DALLAS -- On Saturday morning, Texas Rangers manager Ron Washington woke up and put on his practice jersey, grabbed his bat and glove and headed to the ball field. There was no day game or morning practice, but there still were players that needed coaching. In fact, there were 40 of them.
Forty children from the Boys & Girls Club of Greater Dallas gathered at Juan Gonzalez Field in Oak Cliff for a baseball clinic put on by Washington, first-base coach Gary Pettis and former Rangers player Mark McLemore.
"I was once in their shoes, sitting in these bleachers, dreaming these same dreams," Washington said. "Someone showed me the right way to do something, and then told me I could do it and here I am today."
Each wearing a Rangers hat and new glove, the children asked the Texas skipper questions about his background and his career before playing catch and receiving infield instruction.
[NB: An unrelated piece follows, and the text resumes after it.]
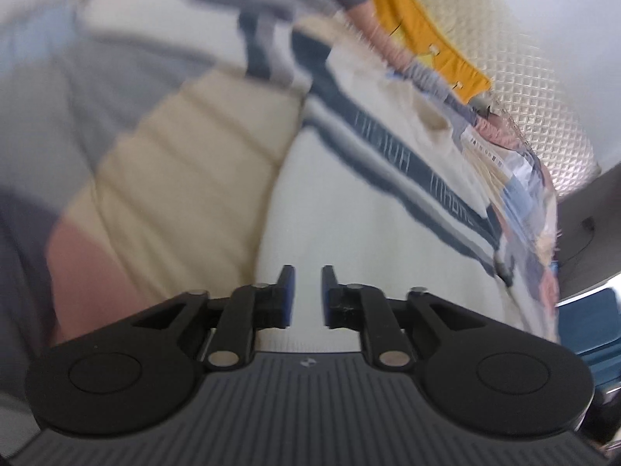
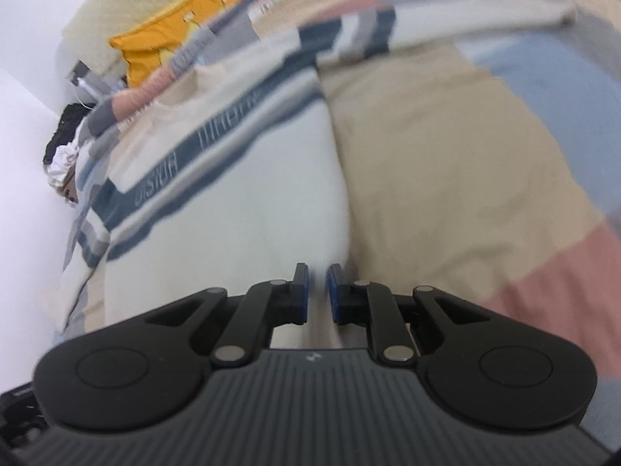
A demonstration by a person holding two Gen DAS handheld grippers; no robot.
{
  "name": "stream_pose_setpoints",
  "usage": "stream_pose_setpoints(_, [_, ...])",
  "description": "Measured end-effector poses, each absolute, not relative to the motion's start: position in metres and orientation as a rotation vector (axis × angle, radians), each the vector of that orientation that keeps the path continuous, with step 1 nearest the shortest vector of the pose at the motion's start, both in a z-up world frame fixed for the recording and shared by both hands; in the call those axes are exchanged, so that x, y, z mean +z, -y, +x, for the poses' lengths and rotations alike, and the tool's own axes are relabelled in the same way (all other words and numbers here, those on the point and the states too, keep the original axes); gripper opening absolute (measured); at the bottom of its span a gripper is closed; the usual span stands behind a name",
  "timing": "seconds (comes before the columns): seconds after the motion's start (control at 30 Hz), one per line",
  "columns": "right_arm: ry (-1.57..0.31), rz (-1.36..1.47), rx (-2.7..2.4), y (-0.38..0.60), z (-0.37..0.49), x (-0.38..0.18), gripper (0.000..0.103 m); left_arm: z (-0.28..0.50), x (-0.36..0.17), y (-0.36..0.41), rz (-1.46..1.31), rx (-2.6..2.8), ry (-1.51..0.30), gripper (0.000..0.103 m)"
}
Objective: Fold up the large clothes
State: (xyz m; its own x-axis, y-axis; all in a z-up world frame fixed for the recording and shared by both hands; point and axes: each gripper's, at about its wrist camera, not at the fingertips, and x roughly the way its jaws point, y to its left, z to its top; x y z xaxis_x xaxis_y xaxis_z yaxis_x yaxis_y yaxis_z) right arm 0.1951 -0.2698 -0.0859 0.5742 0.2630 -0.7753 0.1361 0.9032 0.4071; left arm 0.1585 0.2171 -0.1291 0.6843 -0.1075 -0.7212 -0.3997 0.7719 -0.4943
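Holding the left tongs [image 1: 308,272] just above the big cream knitted sweater with dark blue and grey stripes [image 1: 368,252], spread flat on the bed's patchwork blanket of tan, pink, blue and grey squares [image 1: 174,178]. Holding these tongs released, with a clear gap and nothing between the blue pads. Holding the right tongs [image 2: 318,270] over the sweater's side edge, at the border between cream cloth and blanket, parted only a tiny bit and gripping nothing either. Probably getting ready for picking up one side for a fold. Doing it well: opening both tongs wider before going down, pinching only the sweater and not the blanket under it, taking the edge at two matching spots, lifting both ends together and level, laying the fold down straight along the stripes, smoothing out wrinkles. Minding the long striped sleeve [image 2: 465,19] lying out across the blanket, tucking it in before folding the body. Steering clear of the yellow cushion [image 1: 423,39] at the far end of the bed.
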Motion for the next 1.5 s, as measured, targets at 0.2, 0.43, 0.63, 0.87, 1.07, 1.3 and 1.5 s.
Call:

The clinic was a part of the team's new broad based initiative created to increase the team's visibility and impact in the Dallas/Fort Worth African-American community. Other aspects of this initiative include the donation of pitching machines, bats, helmets, baseballs, gloves, other baseball equipment and uniforms by the organization to the Boys & Girls Club of Greater Dallas.
Washington and the club also created the "Wash's Winners" program, which will provide an opportunity for boys and girls from the Dallas/Fort Worth community to attend one of 50 Rangers games this season.
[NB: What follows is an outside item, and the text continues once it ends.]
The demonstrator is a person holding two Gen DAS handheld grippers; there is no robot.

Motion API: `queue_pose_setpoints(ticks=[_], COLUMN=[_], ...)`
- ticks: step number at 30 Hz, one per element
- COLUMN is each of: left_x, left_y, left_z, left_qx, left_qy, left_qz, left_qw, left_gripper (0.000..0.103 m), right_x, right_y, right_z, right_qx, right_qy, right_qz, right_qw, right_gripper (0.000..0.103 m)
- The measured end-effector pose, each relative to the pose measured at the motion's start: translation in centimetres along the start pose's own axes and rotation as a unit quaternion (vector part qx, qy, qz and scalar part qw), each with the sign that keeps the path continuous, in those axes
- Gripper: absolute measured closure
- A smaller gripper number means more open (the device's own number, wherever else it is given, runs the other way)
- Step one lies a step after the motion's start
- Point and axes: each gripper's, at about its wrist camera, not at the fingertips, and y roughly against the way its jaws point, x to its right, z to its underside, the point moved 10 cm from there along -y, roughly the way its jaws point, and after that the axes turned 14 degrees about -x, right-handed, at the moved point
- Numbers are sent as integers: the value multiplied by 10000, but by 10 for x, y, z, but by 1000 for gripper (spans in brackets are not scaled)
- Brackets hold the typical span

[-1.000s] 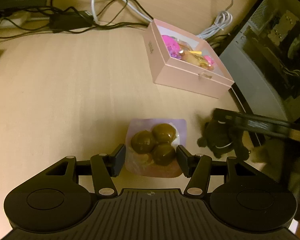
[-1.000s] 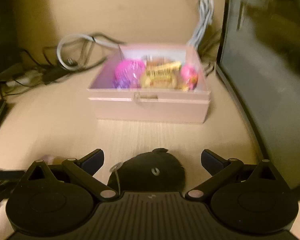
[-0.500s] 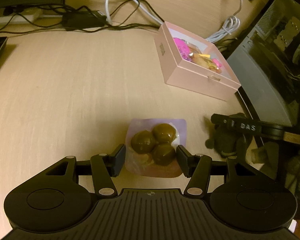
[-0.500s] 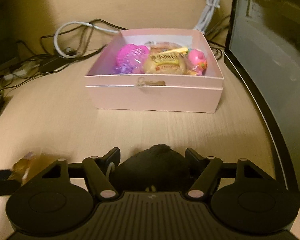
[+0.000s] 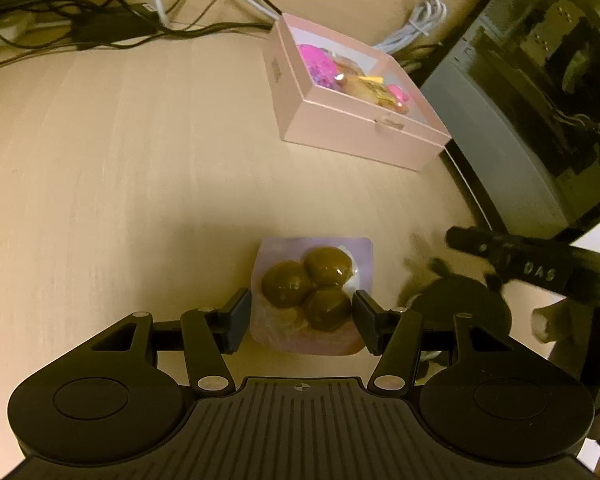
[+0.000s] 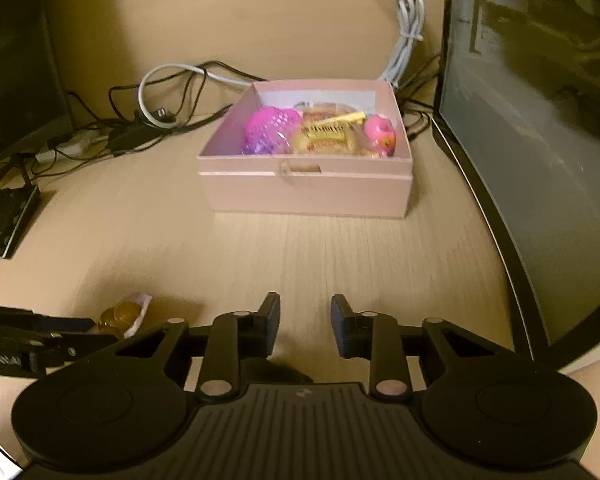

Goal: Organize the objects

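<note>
Computer case (image 6: 540, 160) hard by the pink box (image 6: 308, 196): easily knocked on the way in. Box well ahead on table (image 6: 340, 264), crowded with pink toys and a snack pack; little room left. Cables (image 6: 172, 80) behind, off the path. Dark plush (image 5: 460, 308) under right gripper (image 6: 305, 322), jaws narrowly apart, hold impossible to tell. Packet of brown balls (image 5: 288, 284) pinched in left gripper (image 5: 302, 314); glossy, liable to slip.

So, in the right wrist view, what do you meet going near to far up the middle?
Right claw → bare wooden desk → pink box → snacks and toys inside it → white cable bundle.
</note>
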Motion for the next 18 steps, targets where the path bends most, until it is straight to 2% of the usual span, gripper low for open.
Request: queue_pose_setpoints(ticks=[1, 2, 3, 5, 11, 15, 18], left_x=[1, 1, 2, 1, -4, -8, -11], left_y=[1, 3, 5, 8, 12, 15, 17], left_z=[0, -1, -2, -3, 0, 1, 0], left_qx=[16, 39, 72, 120, 132, 151, 170], left_qy=[-32, -43, -52, -53, -16, -2, 37], left_qz=[-9, -33, -66, -136, -262, -329, -363], left_qw=[10000, 10000, 9999, 9998, 9996, 9993, 9992], left_gripper=[43, 43, 43, 43, 43, 43, 43], right_x=[1, 2, 3, 3, 1, -7, -13], right_y=[-2, -3, -2, -3, -22, -11, 0], right_z=[2, 4, 5, 8, 15, 28, 42], right_qx=[-2, 35, 97, 158, -128, -231, -339], right_qy=[18, 35, 51, 80, 109, 382, 621], right_qz=[6, 50, 110, 121, 176, -46, -419], right_qw=[10000, 10000, 9999, 9998, 9997, 9990, 9966], right_gripper=[52, 31, 17, 13, 12, 0, 0])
"Baseball has had such a huge impact on my life. It is my life," Washington said. "I want them to know they can do anything they set their mind to. You never know, one of these kids could be the next big-league ballplayer, or even a professional manager."
Abby Teaff is coordinator of media relations for the Texas Rangers. This story was not subject to the approval of Major League Baseball or its clubs.